- EXERCISE
Below is a listing. Write out exactly its lines between the one holding "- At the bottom" and the one holding "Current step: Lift", inclusive.

- DATA UNDER STUDY
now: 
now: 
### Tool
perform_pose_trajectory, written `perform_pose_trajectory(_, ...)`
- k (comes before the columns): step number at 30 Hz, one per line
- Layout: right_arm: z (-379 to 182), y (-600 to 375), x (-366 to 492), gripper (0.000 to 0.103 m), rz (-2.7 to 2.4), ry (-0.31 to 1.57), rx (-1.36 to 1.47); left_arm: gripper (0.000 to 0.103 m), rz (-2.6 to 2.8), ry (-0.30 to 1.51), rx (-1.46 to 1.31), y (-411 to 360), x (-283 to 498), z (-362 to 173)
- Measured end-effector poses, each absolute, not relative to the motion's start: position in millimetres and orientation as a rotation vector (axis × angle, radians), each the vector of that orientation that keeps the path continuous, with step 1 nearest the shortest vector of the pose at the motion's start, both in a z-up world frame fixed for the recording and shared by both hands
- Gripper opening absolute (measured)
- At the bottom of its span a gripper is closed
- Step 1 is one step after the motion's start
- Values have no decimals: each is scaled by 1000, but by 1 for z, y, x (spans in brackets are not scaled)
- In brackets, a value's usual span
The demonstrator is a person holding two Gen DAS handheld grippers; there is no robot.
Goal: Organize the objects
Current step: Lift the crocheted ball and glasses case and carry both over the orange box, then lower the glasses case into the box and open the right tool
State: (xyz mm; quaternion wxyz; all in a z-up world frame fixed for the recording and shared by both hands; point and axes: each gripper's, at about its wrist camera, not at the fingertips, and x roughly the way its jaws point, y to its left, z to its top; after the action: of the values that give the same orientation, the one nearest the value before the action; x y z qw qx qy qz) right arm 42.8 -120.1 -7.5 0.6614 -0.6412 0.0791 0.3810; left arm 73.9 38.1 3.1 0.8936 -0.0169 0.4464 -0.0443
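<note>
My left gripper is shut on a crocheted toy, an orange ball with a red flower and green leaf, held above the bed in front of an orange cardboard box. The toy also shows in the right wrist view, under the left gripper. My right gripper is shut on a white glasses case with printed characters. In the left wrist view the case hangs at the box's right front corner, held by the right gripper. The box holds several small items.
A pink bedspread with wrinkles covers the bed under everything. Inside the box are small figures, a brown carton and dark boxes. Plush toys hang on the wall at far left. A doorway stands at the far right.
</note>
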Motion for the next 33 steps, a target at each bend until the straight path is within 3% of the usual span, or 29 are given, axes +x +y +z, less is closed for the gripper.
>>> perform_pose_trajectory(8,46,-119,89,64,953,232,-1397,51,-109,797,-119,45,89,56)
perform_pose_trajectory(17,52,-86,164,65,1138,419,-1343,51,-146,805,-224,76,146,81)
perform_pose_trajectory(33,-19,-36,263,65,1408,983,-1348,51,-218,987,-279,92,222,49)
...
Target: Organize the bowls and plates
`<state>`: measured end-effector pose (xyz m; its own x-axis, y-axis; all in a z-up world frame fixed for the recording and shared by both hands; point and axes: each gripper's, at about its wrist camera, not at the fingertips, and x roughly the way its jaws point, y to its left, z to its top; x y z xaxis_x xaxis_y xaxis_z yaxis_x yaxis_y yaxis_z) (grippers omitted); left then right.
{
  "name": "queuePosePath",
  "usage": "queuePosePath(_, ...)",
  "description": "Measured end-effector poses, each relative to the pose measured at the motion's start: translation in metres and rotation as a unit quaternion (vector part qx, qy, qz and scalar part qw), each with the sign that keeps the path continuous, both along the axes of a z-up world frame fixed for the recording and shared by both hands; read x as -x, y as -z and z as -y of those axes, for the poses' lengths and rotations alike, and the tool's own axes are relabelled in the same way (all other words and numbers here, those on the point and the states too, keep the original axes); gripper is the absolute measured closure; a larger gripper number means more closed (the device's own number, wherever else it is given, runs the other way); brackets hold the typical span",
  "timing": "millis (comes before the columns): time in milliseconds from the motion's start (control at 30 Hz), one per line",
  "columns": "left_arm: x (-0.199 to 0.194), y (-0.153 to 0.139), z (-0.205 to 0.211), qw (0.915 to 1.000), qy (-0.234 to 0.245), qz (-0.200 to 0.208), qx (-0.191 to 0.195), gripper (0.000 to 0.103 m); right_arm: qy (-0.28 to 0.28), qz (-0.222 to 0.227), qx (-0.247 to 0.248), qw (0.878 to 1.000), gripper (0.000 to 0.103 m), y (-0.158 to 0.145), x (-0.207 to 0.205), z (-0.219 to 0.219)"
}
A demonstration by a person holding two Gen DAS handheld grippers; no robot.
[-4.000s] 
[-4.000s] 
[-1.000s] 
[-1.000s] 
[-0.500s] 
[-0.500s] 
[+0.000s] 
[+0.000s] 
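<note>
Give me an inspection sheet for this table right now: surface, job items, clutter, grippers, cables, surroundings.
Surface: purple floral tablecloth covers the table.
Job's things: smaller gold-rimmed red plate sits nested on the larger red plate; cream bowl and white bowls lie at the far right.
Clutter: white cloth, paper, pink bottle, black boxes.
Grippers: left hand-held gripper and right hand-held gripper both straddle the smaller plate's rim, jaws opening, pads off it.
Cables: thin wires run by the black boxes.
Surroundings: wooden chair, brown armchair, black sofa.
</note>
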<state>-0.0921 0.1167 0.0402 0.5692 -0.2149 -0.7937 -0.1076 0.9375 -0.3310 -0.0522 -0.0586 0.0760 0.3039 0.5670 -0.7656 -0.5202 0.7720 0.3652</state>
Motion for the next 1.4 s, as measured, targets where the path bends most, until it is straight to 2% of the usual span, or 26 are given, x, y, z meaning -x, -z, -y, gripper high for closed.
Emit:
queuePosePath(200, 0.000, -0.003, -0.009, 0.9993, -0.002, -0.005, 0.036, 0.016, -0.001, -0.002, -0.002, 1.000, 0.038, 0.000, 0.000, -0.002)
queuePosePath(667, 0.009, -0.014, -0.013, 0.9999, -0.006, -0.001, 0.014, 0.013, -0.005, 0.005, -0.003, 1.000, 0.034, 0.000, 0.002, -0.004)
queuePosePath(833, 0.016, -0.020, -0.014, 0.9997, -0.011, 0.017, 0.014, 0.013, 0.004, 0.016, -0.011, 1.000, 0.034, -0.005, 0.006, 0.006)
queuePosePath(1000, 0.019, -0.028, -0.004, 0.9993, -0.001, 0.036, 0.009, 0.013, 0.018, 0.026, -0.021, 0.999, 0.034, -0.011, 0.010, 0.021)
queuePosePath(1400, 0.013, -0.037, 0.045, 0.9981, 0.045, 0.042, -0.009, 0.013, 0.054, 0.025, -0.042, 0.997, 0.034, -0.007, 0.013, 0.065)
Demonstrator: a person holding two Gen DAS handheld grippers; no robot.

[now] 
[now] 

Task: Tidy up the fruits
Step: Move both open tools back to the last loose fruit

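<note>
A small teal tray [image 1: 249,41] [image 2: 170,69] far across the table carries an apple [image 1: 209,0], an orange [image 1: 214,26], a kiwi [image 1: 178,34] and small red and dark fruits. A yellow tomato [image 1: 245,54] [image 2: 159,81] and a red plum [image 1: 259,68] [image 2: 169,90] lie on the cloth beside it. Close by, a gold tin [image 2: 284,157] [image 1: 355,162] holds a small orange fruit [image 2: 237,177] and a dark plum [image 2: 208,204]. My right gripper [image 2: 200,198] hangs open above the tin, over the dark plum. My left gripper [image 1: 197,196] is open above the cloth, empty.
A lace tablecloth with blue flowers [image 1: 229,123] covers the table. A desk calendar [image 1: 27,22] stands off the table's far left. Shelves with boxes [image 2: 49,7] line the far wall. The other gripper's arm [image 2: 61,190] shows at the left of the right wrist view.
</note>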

- SOLVED PROBLEM
- At the bottom of its span a gripper is closed
- Step 1 is one step after the motion's start
- Values have no decimals: each is scaled by 1000, but by 1 for z, y, x (spans in brackets are not scaled)
- In brackets, a value's usual span
The demonstrator is a person holding two Gen DAS handheld grippers; there is no robot.
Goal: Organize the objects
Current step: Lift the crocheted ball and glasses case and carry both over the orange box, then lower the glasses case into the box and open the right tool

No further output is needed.